• **BRIEF**
Skipping all images, output the listing word for word.
□ □ □ □ □
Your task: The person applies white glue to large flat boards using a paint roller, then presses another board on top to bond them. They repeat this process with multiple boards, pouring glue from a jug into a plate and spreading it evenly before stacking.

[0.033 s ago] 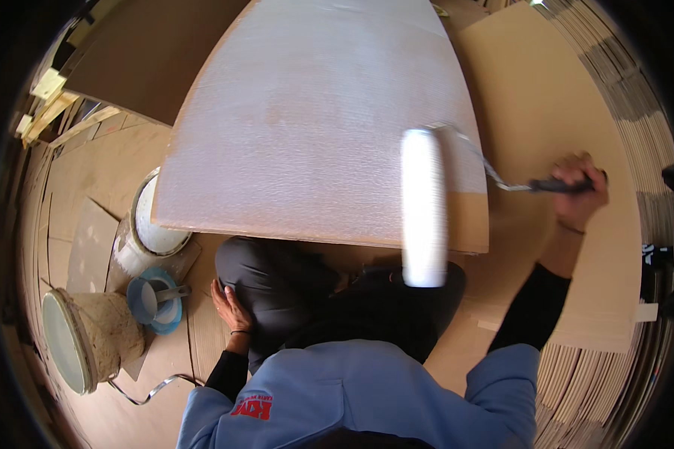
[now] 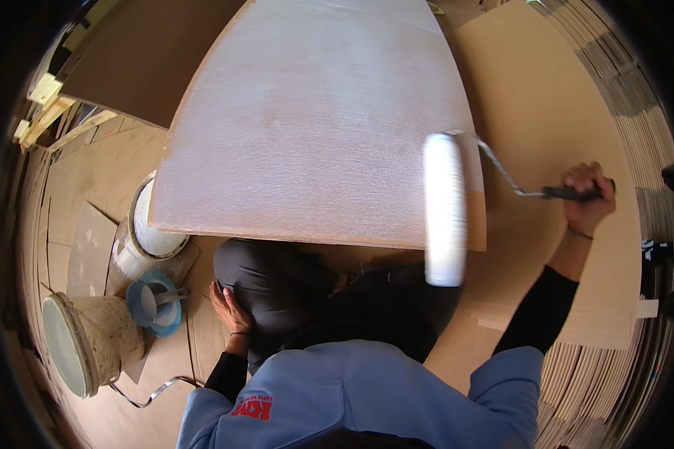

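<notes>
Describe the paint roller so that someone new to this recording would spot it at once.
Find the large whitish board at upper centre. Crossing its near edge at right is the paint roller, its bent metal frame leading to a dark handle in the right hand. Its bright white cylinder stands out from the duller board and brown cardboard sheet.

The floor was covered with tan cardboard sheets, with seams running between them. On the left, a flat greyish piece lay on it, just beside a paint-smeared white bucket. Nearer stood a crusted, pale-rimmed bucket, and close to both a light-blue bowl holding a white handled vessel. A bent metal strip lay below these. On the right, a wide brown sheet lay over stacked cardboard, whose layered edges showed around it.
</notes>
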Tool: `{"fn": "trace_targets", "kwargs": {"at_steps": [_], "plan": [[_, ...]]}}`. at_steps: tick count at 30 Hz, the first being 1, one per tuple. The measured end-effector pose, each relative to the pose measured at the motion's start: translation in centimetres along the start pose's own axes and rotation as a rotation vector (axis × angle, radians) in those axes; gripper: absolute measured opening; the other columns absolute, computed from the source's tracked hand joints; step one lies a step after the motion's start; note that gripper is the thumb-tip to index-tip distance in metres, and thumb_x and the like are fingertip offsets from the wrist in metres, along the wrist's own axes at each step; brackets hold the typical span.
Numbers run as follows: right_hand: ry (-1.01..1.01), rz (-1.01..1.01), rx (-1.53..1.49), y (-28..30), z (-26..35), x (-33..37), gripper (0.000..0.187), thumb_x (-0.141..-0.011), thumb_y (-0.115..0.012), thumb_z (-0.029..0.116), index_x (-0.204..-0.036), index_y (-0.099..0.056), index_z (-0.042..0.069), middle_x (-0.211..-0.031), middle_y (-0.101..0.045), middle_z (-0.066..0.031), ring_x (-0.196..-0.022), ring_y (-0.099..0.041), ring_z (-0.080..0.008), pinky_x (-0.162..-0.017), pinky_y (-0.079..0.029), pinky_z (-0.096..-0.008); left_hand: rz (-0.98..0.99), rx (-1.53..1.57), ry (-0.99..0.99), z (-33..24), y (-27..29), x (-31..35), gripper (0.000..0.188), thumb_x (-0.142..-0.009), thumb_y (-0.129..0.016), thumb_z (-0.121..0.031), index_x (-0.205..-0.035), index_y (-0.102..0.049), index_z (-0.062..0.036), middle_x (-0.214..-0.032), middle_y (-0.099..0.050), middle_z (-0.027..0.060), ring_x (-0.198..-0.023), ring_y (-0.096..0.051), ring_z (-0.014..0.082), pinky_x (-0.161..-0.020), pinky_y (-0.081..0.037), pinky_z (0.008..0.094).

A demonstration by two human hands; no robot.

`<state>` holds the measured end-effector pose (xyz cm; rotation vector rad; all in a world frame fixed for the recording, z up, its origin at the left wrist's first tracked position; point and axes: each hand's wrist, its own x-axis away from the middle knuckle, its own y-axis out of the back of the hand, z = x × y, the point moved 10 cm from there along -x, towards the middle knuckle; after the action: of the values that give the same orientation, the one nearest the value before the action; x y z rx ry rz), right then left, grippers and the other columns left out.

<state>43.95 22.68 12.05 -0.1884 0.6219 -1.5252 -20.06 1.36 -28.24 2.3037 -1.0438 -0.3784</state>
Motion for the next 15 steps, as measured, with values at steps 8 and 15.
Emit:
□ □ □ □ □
• **ANSWER SPACE**
Your task: The person applies white glue to large flat boards using a paint roller, then presses another board on top to bond them. They repeat this process with multiple boards, pouring glue from a jug into a plate and spreading it evenly before stacking.

[0.033 s ago] 
[now] 

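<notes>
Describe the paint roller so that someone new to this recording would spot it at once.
Find the large whitish board at upper centre. Crossing its near edge at right is the paint roller, its bent metal frame leading to a dark handle in the right hand. Its bright white cylinder stands out from the duller board and brown cardboard sheet.

The floor was covered with tan cardboard sheets, with seams running between them. On the left, a flat greyish piece lay on it, just beside a paint-smeared white bucket. Nearer stood a crusted, pale-rimmed bucket, and close to both a light-blue bowl holding a white handled vessel. A bent metal strip lay below these. On the right, a wide brown sheet lay over stacked cardboard, whose layered edges showed around it.
</notes>
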Tool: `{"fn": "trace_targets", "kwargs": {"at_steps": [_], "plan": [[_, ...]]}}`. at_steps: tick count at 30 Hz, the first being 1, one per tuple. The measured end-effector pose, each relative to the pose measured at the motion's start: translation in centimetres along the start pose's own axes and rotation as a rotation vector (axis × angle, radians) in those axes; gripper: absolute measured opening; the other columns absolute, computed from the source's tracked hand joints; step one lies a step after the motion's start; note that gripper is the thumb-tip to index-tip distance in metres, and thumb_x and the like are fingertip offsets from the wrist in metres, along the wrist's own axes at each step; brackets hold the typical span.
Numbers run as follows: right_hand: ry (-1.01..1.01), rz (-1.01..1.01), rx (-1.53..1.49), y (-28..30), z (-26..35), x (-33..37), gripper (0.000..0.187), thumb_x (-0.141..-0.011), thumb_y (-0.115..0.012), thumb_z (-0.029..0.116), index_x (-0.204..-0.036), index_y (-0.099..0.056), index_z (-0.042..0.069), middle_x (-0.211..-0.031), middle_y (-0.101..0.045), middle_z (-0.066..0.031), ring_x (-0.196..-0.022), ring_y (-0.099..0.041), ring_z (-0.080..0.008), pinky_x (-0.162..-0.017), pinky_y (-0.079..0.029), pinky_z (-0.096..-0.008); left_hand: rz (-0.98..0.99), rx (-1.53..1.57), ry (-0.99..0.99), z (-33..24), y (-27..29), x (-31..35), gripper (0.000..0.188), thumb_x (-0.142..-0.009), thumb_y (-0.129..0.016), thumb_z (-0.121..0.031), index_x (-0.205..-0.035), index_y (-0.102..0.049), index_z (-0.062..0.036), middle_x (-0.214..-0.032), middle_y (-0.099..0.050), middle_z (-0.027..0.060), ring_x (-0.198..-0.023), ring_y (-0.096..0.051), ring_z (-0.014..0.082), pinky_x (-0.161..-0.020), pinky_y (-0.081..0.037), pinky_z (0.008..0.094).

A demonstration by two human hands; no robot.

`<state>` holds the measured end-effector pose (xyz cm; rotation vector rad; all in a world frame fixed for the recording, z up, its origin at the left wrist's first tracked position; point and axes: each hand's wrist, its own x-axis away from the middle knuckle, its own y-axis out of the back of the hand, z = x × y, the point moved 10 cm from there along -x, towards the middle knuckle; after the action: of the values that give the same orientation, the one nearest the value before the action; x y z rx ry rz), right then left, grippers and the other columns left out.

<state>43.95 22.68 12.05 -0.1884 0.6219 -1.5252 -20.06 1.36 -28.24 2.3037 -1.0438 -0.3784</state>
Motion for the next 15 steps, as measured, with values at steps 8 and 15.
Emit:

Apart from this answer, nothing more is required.